Please copy each line below that contains the word "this".

━━ GIVEN INFORMATION

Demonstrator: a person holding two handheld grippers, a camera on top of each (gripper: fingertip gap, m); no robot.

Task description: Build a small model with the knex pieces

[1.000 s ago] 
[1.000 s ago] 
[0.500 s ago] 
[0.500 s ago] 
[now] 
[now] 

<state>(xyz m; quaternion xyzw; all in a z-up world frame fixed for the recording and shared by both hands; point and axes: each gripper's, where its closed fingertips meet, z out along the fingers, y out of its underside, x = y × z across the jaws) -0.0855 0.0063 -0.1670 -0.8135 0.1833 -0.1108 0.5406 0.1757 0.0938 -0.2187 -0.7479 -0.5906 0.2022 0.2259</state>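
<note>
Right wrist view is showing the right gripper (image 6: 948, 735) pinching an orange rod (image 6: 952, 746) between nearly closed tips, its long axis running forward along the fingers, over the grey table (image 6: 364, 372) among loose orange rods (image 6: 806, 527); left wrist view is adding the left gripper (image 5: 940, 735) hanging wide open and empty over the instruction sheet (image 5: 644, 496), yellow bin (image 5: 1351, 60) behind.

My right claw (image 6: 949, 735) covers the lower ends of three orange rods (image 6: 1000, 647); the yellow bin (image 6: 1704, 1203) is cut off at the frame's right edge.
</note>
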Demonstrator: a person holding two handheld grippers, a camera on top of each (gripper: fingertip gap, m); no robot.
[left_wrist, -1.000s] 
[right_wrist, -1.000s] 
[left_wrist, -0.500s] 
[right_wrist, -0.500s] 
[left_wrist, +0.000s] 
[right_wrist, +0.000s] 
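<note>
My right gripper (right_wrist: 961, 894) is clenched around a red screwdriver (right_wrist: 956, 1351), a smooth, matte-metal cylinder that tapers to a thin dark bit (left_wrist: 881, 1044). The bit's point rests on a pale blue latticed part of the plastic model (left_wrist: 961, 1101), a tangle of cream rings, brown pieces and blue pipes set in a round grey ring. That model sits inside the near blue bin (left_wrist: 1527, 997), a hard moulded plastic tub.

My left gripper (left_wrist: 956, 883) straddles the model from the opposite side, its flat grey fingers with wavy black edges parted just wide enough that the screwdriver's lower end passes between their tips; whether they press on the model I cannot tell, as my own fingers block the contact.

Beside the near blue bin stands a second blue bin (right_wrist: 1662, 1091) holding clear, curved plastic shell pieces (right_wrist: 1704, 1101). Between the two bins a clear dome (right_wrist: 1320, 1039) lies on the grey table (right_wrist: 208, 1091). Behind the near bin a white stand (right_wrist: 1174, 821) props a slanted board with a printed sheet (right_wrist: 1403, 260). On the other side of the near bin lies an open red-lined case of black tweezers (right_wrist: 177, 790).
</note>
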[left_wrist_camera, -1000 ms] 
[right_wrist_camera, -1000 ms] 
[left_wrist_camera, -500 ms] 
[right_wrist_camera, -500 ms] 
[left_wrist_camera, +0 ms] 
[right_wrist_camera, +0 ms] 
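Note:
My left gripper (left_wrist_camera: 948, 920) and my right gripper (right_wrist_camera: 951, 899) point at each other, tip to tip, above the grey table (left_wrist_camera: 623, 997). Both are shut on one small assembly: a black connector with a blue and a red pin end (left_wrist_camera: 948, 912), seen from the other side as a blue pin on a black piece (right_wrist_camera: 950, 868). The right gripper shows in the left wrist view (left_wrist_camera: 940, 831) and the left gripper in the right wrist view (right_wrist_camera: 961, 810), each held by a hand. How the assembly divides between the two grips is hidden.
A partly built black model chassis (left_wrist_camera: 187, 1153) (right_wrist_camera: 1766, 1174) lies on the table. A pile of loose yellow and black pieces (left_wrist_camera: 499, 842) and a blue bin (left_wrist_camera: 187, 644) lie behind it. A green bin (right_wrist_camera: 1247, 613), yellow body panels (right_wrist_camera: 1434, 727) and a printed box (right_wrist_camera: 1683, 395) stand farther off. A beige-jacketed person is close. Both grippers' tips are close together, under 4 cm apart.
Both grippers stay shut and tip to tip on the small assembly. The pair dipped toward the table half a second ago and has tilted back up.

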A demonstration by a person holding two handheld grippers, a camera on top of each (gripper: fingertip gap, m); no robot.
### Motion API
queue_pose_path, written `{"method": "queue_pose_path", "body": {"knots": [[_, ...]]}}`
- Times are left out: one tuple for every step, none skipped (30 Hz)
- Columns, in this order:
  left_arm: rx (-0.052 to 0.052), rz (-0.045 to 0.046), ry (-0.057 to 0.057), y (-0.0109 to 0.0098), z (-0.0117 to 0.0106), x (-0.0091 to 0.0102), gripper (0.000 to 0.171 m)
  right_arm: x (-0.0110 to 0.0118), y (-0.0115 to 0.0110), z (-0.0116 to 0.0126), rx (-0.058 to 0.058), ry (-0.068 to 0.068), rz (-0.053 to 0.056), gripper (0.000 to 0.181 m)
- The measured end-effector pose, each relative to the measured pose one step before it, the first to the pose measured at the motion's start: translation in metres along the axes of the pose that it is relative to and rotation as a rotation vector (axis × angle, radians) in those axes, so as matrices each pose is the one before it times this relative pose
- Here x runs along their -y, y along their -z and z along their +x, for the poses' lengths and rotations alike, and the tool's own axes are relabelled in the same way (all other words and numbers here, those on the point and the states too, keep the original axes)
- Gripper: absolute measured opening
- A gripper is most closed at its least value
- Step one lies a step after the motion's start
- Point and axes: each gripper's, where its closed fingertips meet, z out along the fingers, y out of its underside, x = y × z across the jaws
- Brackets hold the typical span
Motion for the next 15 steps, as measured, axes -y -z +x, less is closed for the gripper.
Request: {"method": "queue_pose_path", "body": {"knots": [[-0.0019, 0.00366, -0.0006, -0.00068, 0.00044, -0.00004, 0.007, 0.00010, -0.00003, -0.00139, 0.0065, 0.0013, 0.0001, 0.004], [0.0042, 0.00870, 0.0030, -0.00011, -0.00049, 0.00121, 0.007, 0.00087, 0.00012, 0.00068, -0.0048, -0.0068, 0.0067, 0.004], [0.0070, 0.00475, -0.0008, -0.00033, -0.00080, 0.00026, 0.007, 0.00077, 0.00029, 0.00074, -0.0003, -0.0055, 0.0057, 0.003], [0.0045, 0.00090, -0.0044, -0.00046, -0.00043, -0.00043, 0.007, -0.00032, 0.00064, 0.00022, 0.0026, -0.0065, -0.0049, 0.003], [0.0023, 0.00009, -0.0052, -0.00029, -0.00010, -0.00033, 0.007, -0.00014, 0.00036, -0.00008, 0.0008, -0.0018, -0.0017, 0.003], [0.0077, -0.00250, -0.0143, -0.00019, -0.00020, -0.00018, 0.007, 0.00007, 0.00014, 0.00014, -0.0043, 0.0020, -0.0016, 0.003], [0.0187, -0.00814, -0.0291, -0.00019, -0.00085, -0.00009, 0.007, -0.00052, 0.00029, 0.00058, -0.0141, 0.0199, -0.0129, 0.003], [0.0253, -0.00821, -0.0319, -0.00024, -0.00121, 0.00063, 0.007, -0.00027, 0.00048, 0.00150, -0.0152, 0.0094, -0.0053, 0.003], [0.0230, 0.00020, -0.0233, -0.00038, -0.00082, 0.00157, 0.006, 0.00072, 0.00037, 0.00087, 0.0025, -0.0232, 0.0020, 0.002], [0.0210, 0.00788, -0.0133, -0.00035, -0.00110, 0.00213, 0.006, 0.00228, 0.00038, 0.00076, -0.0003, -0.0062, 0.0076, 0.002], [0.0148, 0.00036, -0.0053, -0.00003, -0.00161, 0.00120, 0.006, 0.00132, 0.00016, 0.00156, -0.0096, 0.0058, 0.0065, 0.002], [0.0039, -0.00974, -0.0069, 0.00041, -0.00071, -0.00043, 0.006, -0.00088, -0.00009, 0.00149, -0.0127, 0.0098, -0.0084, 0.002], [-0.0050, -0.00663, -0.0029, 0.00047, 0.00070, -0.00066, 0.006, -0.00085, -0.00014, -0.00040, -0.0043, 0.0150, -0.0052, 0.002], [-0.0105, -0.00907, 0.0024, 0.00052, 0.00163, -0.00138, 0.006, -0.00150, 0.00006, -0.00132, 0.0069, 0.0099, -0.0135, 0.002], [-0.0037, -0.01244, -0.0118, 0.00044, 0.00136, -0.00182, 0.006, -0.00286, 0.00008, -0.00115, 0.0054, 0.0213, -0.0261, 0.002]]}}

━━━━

FINISHED TASK:
- Columns, in this order:
- The measured end-effector pose, each relative to the measured pose one step before it, the first to the pose measured at the motion's start: translation in metres along the axes of the pose that it is relative to and rotation as a rotation vector (axis × angle, radians) in those axes, so as matrices each pose is the one before it times this relative pose

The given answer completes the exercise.